Lines with the word "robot" are the ones wanted. Copy each of them from the entries below.
___ RECORDS ___
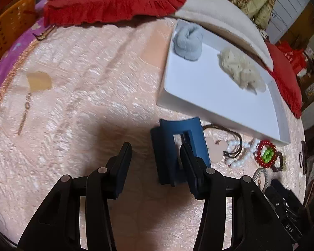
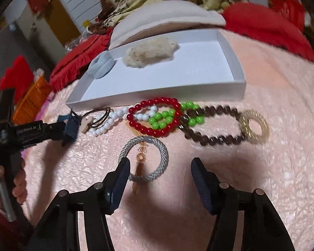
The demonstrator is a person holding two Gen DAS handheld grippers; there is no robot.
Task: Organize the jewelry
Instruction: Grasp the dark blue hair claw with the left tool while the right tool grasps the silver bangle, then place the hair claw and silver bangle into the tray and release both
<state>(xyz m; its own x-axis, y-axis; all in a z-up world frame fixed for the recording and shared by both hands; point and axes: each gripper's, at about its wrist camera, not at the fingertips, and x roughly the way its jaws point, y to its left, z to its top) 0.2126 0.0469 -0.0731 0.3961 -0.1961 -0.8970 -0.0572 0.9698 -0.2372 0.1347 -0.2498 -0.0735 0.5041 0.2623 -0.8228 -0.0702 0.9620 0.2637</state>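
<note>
Left wrist view: the left gripper [image 1: 156, 153] stands wide, its right finger inside the window of the dark blue rectangular plastic hair claw [image 1: 179, 150], which lies just in front of the shallow white cardboard tray [image 1: 198, 102]; closing here could push the claw aside unheld. Right wrist view: the right gripper [image 2: 160, 172], also wide and empty, hovers beside the grey braided cord bracelet [image 2: 144, 160], in front of the tray [image 2: 157, 96]; its left finger overlaps the cord and may drag it.

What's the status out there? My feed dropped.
Left hand-held gripper open at blue hair claw. Right hand-held gripper open over grey rope bracelet. White tray behind beaded bracelets, path unobstructed.
</note>
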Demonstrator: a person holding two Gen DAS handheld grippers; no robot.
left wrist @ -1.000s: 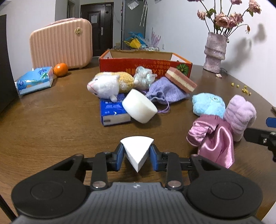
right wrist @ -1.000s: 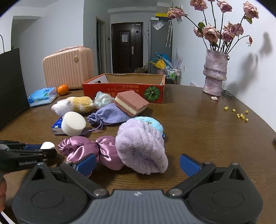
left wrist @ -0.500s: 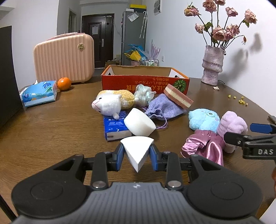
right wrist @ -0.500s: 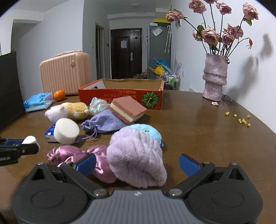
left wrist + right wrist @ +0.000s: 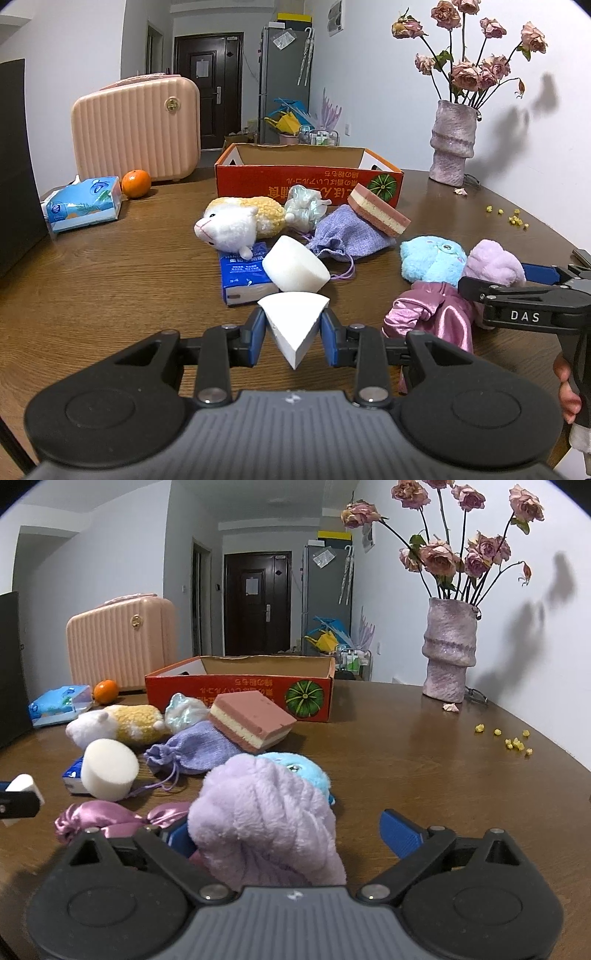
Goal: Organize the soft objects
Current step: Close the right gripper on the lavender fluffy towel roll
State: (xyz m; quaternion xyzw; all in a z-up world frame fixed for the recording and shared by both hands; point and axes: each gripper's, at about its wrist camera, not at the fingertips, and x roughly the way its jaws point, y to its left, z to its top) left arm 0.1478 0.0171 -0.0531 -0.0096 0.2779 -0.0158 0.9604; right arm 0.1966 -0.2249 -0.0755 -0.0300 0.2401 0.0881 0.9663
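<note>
My left gripper (image 5: pixel 293 332) is shut on a white wedge sponge (image 5: pixel 293 321), held low over the wooden table (image 5: pixel 110 295). My right gripper (image 5: pixel 290 836) straddles a lilac plush (image 5: pixel 262 812) and its jaws are closing. The right blue pad still stands clear of the plush. Against the plush lie a blue plush (image 5: pixel 306 771) and a pink satin pouch (image 5: pixel 96 819). Farther off are a white cylinder sponge (image 5: pixel 295 264), a purple drawstring pouch (image 5: pixel 347 236), a layered pink sponge (image 5: pixel 378 212) and a plush hamster (image 5: pixel 240 221). An open orange box (image 5: pixel 308 181) stands behind them.
A blue tissue pack (image 5: pixel 240 280) lies under the cylinder sponge. At the left back are a tissue packet (image 5: pixel 83 203), an orange (image 5: pixel 136 183) and a pink suitcase (image 5: pixel 136 129). A vase of flowers (image 5: pixel 452 147) and yellow crumbs (image 5: pixel 513 219) sit at the right.
My right gripper has moved forward and down so the lilac plush sits between its jaws, which have narrowed slightly. The left gripper has tilted up a little, still holding the wedge.
</note>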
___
PROBLEM SOLUTION:
The demonstrator is a person holding two Gen DAS handheld grippers; there is no robot.
Demonstrator: a person holding two Gen DAS handheld grippers; no robot.

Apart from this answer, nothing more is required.